## Task instructions:
Copy, from the material below, every line in which the word "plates" can be found.

<<<<

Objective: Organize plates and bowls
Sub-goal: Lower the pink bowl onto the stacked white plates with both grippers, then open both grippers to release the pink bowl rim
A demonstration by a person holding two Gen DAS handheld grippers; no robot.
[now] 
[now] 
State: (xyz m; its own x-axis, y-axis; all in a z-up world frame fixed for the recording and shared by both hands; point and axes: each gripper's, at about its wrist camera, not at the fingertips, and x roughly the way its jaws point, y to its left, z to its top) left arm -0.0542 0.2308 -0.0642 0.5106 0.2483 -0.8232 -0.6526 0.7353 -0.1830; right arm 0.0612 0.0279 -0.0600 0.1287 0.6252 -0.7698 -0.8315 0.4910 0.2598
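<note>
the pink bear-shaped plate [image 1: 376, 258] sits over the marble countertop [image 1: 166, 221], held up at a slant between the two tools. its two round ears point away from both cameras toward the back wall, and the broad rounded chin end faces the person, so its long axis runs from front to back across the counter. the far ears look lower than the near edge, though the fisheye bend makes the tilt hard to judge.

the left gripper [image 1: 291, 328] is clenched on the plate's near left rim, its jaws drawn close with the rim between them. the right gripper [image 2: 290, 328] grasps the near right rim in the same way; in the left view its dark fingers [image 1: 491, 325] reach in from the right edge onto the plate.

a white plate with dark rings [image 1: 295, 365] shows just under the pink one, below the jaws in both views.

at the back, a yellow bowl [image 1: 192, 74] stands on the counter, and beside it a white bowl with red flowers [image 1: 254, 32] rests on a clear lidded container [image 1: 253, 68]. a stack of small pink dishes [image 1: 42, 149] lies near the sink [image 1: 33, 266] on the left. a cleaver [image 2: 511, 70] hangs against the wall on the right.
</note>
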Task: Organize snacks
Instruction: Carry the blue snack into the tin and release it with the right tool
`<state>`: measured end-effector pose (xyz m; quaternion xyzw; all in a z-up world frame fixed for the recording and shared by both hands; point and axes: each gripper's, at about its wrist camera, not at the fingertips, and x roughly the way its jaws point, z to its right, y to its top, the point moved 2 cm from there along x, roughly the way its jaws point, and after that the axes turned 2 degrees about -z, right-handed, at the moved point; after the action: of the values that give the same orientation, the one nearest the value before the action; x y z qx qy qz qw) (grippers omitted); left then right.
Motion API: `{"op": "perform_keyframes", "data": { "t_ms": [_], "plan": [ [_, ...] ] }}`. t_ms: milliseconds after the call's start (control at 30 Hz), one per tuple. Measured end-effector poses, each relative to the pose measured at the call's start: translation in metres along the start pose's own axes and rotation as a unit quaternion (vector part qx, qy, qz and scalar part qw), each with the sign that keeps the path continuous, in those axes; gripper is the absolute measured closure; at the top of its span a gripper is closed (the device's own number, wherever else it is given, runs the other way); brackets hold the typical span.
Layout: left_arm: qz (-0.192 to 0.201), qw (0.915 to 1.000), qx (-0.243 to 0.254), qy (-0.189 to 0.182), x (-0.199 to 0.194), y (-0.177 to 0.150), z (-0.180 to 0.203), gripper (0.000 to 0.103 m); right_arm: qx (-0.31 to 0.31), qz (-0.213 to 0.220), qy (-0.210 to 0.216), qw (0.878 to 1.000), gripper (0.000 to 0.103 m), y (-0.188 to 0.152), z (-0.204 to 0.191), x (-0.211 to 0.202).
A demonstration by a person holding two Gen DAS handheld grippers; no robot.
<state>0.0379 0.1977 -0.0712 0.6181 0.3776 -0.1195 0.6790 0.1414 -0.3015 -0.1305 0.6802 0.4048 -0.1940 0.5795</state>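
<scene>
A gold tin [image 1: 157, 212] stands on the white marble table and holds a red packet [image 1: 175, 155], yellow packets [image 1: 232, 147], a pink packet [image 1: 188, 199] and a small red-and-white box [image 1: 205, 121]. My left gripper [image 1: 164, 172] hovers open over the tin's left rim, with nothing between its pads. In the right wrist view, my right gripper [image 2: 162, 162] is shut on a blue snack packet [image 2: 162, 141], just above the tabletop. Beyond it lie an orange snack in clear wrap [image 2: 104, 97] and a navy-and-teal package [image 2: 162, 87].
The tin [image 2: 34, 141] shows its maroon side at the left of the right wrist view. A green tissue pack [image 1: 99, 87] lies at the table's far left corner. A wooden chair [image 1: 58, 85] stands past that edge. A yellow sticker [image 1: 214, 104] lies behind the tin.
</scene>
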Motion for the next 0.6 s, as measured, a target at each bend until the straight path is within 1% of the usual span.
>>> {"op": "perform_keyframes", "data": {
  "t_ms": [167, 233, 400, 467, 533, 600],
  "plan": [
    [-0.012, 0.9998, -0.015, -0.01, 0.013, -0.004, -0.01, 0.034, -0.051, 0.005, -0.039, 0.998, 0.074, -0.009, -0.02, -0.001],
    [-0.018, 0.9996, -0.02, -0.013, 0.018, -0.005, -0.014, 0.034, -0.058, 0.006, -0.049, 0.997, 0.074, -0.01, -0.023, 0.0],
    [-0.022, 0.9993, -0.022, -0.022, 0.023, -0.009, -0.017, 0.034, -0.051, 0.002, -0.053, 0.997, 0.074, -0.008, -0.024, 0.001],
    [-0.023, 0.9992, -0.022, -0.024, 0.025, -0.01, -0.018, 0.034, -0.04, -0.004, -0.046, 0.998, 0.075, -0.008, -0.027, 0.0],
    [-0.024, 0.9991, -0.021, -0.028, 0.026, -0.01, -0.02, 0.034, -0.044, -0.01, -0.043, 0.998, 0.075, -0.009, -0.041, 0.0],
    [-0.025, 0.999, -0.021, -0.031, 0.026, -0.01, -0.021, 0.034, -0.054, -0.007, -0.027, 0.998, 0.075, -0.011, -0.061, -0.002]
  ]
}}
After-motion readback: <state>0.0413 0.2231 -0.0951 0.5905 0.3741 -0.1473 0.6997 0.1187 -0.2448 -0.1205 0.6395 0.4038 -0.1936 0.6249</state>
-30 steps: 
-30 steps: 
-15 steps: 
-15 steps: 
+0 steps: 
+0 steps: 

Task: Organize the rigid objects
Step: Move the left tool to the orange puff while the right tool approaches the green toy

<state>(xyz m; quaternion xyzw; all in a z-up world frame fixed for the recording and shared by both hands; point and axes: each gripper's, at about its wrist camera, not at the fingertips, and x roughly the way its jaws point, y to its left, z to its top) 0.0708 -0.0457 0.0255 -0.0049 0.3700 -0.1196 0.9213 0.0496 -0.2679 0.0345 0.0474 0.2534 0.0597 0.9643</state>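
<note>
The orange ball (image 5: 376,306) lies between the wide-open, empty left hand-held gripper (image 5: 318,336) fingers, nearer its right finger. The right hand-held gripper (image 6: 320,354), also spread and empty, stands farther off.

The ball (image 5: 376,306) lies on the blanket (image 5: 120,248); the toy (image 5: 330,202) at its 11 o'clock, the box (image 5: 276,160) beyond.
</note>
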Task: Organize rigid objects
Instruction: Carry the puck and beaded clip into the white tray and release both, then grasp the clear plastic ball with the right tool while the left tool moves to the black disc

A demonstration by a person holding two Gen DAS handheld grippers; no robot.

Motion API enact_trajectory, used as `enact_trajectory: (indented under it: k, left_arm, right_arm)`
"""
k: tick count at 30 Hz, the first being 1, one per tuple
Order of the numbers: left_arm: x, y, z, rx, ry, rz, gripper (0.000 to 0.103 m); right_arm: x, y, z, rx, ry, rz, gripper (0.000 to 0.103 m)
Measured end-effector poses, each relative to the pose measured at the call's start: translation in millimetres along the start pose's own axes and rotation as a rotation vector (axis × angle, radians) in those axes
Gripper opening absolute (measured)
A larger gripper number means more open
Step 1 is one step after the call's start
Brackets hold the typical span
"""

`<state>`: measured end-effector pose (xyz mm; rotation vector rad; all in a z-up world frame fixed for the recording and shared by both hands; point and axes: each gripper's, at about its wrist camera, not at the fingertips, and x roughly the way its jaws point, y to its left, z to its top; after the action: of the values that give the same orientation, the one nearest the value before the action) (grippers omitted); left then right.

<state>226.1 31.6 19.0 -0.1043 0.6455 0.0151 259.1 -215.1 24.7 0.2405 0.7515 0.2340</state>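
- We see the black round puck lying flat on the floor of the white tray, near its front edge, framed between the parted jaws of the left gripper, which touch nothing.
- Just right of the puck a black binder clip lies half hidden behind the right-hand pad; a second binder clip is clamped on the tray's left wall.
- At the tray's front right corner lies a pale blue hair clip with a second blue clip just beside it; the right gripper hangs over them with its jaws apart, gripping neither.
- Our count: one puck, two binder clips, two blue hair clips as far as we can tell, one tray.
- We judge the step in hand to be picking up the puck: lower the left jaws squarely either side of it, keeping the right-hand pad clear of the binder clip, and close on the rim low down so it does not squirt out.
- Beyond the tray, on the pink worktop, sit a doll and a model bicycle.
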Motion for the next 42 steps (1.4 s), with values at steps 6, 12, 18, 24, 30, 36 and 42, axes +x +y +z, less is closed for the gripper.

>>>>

## Reply:
Objective: Organize plates and bowls
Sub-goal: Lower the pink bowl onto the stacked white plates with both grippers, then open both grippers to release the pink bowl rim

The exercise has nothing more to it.